- **TASK REQUIREMENTS**
Keep to one stretch of the data below, the lines from the one with "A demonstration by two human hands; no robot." up to and including the one with "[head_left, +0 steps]", and return that stretch exactly.

- **DATA SECTION**
========

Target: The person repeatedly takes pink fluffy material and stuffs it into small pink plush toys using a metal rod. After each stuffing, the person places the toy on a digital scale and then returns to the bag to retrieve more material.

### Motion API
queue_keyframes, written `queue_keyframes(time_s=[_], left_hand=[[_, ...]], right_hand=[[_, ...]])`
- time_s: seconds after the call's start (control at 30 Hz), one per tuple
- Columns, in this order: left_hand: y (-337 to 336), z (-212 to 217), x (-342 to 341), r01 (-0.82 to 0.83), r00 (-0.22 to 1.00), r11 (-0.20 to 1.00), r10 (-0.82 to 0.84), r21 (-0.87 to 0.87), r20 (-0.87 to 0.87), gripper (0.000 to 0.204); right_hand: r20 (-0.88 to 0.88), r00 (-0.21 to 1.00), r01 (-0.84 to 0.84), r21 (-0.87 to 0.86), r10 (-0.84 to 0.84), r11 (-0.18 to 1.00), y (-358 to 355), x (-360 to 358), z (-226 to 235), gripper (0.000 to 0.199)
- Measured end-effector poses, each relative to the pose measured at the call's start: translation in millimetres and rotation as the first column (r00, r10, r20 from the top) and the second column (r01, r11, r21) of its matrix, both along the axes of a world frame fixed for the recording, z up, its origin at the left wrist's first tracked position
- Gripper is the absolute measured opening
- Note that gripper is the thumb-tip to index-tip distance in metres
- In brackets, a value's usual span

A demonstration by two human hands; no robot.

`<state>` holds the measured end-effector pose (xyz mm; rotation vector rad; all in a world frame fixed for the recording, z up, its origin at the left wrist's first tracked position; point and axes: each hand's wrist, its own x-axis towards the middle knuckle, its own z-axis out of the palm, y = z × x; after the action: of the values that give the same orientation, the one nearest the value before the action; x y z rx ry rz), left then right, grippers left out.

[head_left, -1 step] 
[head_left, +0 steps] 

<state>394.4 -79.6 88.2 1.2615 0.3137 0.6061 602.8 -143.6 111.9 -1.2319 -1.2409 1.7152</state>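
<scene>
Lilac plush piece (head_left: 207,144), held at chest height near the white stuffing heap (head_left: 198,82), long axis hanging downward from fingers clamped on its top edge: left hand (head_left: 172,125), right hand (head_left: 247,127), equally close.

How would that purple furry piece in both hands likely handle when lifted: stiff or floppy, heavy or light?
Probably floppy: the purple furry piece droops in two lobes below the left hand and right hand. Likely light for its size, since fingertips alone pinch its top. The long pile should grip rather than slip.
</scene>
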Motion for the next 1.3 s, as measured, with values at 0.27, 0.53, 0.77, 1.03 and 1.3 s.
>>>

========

- **ANSWER TO THIS TASK**
A demonstration by two human hands; no robot.

`<state>` holds the measured end-effector pose (xyz mm; rotation vector rad; all in a world frame fixed for the recording, z up, its origin at the left wrist's first tracked position; point and axes: each hand's wrist, its own x-axis towards the middle knuckle, its own z-axis out of the palm, y = z × x; after the action: of the values that give the same orientation, the one nearest the value before the action; x y z rx ry rz), left then right, grippers left out.

[head_left, -1 step] 
[head_left, +0 steps] 

What has been written completes the answer.